■ **Task objective**: Each entry that follows needs to be written out exactly, with nothing left out.

START Stored data

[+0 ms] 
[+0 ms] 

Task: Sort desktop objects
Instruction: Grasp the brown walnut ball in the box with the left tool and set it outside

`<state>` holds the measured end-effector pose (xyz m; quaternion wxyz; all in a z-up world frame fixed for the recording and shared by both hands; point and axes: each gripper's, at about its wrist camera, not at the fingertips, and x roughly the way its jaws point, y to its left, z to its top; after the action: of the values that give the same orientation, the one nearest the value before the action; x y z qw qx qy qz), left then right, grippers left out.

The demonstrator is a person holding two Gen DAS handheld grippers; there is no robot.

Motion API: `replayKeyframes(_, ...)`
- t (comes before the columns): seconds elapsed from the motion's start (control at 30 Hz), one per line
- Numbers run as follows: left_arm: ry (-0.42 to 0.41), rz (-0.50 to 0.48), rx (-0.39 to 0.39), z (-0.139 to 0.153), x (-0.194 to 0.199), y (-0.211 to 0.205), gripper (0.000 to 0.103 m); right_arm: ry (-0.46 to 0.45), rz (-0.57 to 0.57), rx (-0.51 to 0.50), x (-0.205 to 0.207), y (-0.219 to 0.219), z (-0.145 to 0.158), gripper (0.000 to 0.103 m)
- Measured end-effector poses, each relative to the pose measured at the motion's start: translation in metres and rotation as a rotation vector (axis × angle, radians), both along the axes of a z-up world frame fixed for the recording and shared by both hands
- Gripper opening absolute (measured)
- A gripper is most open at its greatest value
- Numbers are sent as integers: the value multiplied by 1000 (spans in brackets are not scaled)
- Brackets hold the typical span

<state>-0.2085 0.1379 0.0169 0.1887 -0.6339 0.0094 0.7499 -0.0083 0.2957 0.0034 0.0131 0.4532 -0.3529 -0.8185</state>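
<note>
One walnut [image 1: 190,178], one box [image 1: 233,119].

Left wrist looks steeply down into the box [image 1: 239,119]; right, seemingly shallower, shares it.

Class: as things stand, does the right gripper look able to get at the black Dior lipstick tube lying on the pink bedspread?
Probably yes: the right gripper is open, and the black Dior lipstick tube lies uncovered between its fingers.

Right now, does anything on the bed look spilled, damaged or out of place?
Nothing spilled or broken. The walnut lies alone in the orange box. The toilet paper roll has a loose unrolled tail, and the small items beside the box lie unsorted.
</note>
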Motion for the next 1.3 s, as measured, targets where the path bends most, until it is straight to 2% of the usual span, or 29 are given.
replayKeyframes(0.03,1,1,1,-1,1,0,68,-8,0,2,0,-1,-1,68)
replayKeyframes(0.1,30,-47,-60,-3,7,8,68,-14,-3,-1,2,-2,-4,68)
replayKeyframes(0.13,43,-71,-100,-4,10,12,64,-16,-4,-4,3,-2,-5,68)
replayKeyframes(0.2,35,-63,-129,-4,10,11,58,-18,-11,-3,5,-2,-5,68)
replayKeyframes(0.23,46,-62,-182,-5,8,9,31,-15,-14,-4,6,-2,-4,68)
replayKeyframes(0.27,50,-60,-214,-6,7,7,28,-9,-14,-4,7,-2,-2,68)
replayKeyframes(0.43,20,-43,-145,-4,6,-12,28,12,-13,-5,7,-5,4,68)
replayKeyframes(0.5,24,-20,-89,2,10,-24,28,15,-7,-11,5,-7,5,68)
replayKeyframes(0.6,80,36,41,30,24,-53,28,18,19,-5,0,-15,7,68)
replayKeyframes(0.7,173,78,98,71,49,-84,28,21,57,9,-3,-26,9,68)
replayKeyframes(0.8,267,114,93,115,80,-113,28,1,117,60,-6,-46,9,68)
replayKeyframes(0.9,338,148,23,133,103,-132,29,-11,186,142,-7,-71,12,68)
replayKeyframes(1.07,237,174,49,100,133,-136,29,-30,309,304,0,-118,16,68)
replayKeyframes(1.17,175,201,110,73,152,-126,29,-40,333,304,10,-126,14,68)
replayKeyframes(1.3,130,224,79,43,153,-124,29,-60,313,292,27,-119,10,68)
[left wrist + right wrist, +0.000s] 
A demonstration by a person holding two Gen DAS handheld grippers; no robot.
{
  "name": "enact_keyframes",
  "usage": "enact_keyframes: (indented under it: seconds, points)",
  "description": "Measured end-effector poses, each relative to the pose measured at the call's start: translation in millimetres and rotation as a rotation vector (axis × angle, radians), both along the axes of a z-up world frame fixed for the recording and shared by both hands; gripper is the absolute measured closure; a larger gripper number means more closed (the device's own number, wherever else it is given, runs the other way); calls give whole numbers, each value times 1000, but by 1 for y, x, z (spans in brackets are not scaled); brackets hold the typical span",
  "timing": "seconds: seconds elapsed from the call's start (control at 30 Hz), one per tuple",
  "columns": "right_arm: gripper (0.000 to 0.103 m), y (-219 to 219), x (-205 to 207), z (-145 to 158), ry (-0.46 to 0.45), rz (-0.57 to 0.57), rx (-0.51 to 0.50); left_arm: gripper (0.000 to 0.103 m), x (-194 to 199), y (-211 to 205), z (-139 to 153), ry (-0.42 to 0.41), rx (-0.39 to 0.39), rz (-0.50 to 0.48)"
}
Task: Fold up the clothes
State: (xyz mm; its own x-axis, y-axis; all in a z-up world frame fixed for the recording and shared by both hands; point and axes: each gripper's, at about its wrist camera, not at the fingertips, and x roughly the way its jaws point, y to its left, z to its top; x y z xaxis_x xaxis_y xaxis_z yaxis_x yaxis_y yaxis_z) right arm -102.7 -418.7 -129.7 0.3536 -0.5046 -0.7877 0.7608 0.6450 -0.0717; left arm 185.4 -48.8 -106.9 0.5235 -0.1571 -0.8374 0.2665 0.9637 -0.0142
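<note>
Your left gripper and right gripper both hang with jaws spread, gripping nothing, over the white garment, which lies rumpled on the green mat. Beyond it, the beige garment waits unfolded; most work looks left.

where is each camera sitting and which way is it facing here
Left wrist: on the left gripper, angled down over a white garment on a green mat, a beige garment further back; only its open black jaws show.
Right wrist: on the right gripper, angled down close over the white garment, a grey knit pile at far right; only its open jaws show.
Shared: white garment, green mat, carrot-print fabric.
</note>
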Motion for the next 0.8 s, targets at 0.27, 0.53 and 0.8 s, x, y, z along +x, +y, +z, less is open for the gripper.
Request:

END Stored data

■ **Response to the exercise**:
[+0 ms] 
[+0 ms] 

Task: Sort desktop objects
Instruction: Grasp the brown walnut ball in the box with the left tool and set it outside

`<state>` holds the measured end-effector pose (xyz m; quaternion wxyz; all in a z-up world frame fixed for the recording and shared by both hands; point and axes: each gripper's, at about its wrist camera, not at the fingertips, and x roughly the way its jaws point, y to its left, z to its top; after the action: of the values that give the same orientation, the one nearest the value before the action; x y z qw qx qy qz), left then right, grippers left out.

The demonstrator is a person holding two Gen DAS handheld grippers; there is no robot.

Motion API: `replayKeyframes(_, ...)`
- t (comes before the columns): seconds elapsed from the motion's start (control at 30 Hz), one per line
- Numbers run as follows: left_arm: ry (-0.42 to 0.41), rz (-0.50 to 0.48), rx (-0.39 to 0.39), z (-0.139 to 0.153), x (-0.194 to 0.199), y (-0.211 to 0.205), gripper (0.000 to 0.103 m); right_arm: ry (-0.46 to 0.45), rz (-0.57 to 0.57), rx (-0.51 to 0.50), x (-0.205 to 0.207), y (-0.219 to 0.219), z (-0.145 to 0.158), gripper (0.000 to 0.103 m)
- Measured end-effector poses, each relative to the pose measured at the motion's start: translation in metres and rotation as a rotation vector (axis × angle, radians), both along the axes of a z-up world frame fixed for the recording and shared by both hands
- Gripper opening absolute (measured)
- A gripper is most open at its greatest value
- Numbers are sent as integers: the value multiplied by 1000 (spans in brackets are not scaled)
- Brackets hold the typical span

<state>-0.2085 0.1379 0.0169 0.1887 -0.6339 0.0094 0.7499 -0.0083 0.2957 0.0034 0.0131 0.4532 -0.3529 -0.8185</state>
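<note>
One walnut [image 1: 190,178], one box [image 1: 233,119].

Left wrist looks steeply down into the box [image 1: 239,119]; right, seemingly shallower, shares it.

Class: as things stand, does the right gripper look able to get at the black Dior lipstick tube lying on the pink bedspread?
Probably yes: the right gripper is open, and the black Dior lipstick tube lies uncovered between its fingers.

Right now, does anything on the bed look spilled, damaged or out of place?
Nothing spilled or broken. The walnut lies alone in the orange box. The toilet paper roll has a loose unrolled tail, and the small items beside the box lie unsorted.
</note>
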Motion for the next 1.3 s, as measured, targets where the path bends most, until it is straight to 2% of the usual span, or 29 are given.
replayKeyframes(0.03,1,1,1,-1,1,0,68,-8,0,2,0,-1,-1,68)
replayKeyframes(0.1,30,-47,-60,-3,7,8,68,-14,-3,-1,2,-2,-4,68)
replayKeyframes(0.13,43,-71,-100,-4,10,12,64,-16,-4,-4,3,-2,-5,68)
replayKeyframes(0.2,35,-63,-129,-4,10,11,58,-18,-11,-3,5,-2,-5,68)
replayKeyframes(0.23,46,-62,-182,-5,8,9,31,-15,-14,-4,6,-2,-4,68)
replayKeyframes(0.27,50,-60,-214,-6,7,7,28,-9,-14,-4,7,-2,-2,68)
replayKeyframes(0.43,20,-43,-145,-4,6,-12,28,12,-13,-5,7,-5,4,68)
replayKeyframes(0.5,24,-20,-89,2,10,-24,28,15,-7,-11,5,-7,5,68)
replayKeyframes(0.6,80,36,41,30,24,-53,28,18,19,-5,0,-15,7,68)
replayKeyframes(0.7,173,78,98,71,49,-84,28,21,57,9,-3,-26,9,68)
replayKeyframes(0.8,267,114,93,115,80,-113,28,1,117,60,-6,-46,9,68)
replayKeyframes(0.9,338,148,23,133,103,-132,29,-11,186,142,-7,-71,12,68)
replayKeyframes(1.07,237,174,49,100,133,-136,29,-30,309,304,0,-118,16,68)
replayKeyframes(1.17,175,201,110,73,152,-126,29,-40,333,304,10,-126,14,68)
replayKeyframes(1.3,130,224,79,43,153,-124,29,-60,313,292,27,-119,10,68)
[left wrist + right wrist, +0.000s] 
A demonstration by a person holding two Gen DAS handheld grippers; no robot.
{
  "name": "enact_keyframes",
  "usage": "enact_keyframes: (indented under it: seconds, points)",
  "description": "Measured end-effector poses, each relative to the pose measured at the call's start: translation in millimetres and rotation as a rotation vector (axis × angle, radians), both along the axes of a z-up world frame fixed for the recording and shared by both hands; gripper is the absolute measured closure; a larger gripper number means more closed (the device's own number, wherever else it is given, runs the other way); calls give whole numbers, each value times 1000, but by 1 for y, x, z (spans in brackets are not scaled); brackets hold the typical span",
  "timing": "seconds: seconds elapsed from the call's start (control at 30 Hz), one per tuple",
  "columns": "right_arm: gripper (0.000 to 0.103 m), y (-219 to 219), x (-205 to 207), z (-145 to 158), ry (-0.46 to 0.45), rz (-0.57 to 0.57), rx (-0.51 to 0.50); left_arm: gripper (0.000 to 0.103 m), x (-194 to 199), y (-211 to 205), z (-139 to 153), ry (-0.42 to 0.41), rx (-0.39 to 0.39), rz (-0.50 to 0.48)"
}
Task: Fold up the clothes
State: (xyz mm; its own x-axis, y-axis; all in a z-up world frame fixed for the recording and shared by both hands; point and axes: each gripper's, at about its wrist camera, not at the fingertips, and x roughly the way its jaws point, y to its left, z to its top; x y z xaxis_x xaxis_y xaxis_z yaxis_x yaxis_y yaxis_z) right arm -102.7 -418.7 -129.7 0.3536 -0.5046 -0.7877 0.7608 0.6450 -0.0717; left arm 185.4 -48.8 -106.9 0.5235 -0.1571 -0.8374 0.2665 0.9637 -0.0142
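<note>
Your left gripper and right gripper both hang with jaws spread, gripping nothing, over the white garment, which lies rumpled on the green mat. Beyond it, the beige garment waits unfolded; most work looks left.

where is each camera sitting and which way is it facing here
Left wrist: on the left gripper, angled down over a white garment on a green mat, a beige garment further back; only its open black jaws show.
Right wrist: on the right gripper, angled down close over the white garment, a grey knit pile at far right; only its open jaws show.
Shared: white garment, green mat, carrot-print fabric.
</note>
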Motion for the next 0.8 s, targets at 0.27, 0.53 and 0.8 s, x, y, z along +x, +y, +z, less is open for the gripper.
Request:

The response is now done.